[Task directions]:
Copy out word for word the line with "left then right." and the lines that follow it in the listing below, up to the final one.
____ Data section
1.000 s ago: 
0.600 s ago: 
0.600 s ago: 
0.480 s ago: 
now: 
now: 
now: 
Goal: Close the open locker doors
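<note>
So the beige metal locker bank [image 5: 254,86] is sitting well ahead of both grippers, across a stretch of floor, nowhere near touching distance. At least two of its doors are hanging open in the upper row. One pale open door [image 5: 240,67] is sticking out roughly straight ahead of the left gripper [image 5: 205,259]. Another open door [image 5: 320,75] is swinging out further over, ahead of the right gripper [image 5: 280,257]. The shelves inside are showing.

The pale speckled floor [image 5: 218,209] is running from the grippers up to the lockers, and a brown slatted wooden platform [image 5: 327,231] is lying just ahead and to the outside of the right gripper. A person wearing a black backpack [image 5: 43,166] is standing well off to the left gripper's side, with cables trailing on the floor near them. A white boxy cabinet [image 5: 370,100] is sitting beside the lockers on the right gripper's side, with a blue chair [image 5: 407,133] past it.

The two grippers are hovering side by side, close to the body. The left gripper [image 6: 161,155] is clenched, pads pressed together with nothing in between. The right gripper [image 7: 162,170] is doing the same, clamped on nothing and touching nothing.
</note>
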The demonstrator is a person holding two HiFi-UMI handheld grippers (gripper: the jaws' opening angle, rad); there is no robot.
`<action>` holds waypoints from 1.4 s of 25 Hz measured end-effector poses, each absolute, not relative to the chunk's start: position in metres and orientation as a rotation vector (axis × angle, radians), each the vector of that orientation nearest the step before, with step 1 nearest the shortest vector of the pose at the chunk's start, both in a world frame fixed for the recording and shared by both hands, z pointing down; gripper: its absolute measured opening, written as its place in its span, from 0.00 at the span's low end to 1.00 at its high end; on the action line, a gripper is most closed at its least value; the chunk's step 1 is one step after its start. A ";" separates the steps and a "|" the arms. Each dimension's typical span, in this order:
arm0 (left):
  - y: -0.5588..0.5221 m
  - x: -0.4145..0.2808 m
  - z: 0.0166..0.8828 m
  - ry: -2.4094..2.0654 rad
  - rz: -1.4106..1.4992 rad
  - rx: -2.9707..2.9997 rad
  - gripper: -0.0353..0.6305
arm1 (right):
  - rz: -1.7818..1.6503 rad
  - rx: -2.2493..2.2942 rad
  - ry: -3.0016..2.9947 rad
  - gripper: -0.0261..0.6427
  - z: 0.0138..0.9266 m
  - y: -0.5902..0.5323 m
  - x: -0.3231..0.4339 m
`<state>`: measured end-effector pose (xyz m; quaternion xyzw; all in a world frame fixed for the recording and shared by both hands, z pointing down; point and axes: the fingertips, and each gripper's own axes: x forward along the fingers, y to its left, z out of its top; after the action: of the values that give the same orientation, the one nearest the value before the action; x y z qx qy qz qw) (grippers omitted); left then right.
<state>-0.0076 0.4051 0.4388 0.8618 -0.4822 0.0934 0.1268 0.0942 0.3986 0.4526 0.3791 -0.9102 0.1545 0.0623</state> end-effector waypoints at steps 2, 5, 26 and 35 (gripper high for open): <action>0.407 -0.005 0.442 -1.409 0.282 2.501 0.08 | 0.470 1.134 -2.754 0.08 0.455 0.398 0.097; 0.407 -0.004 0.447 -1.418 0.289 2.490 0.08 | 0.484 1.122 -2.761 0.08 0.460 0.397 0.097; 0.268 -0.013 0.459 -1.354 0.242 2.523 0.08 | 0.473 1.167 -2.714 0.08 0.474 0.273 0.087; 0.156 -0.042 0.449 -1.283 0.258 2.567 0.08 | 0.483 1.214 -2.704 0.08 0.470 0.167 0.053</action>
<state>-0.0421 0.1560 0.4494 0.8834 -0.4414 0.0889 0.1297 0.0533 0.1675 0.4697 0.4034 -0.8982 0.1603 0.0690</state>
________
[Exercise response]:
`<state>`: measured end-effector pose (xyz m; quaternion xyzw; all in a world frame fixed for the recording and shared by both hands, z pointing down; point and axes: the fingertips, and each gripper's own axes: x forward along the fingers, y to its left, z out of its top; after the action: of the values that give the same orientation, the one nearest the value before the action; x y z qx qy qz qw) (grippers omitted); left then right.
<state>-0.0076 0.4051 0.4388 0.8618 -0.4822 0.0934 0.1268 0.0942 0.3986 0.4526 0.3791 -0.9102 0.1545 0.0623</state> end-effector waypoints at steps 2, 5, 26 and 35 (gripper high for open): <action>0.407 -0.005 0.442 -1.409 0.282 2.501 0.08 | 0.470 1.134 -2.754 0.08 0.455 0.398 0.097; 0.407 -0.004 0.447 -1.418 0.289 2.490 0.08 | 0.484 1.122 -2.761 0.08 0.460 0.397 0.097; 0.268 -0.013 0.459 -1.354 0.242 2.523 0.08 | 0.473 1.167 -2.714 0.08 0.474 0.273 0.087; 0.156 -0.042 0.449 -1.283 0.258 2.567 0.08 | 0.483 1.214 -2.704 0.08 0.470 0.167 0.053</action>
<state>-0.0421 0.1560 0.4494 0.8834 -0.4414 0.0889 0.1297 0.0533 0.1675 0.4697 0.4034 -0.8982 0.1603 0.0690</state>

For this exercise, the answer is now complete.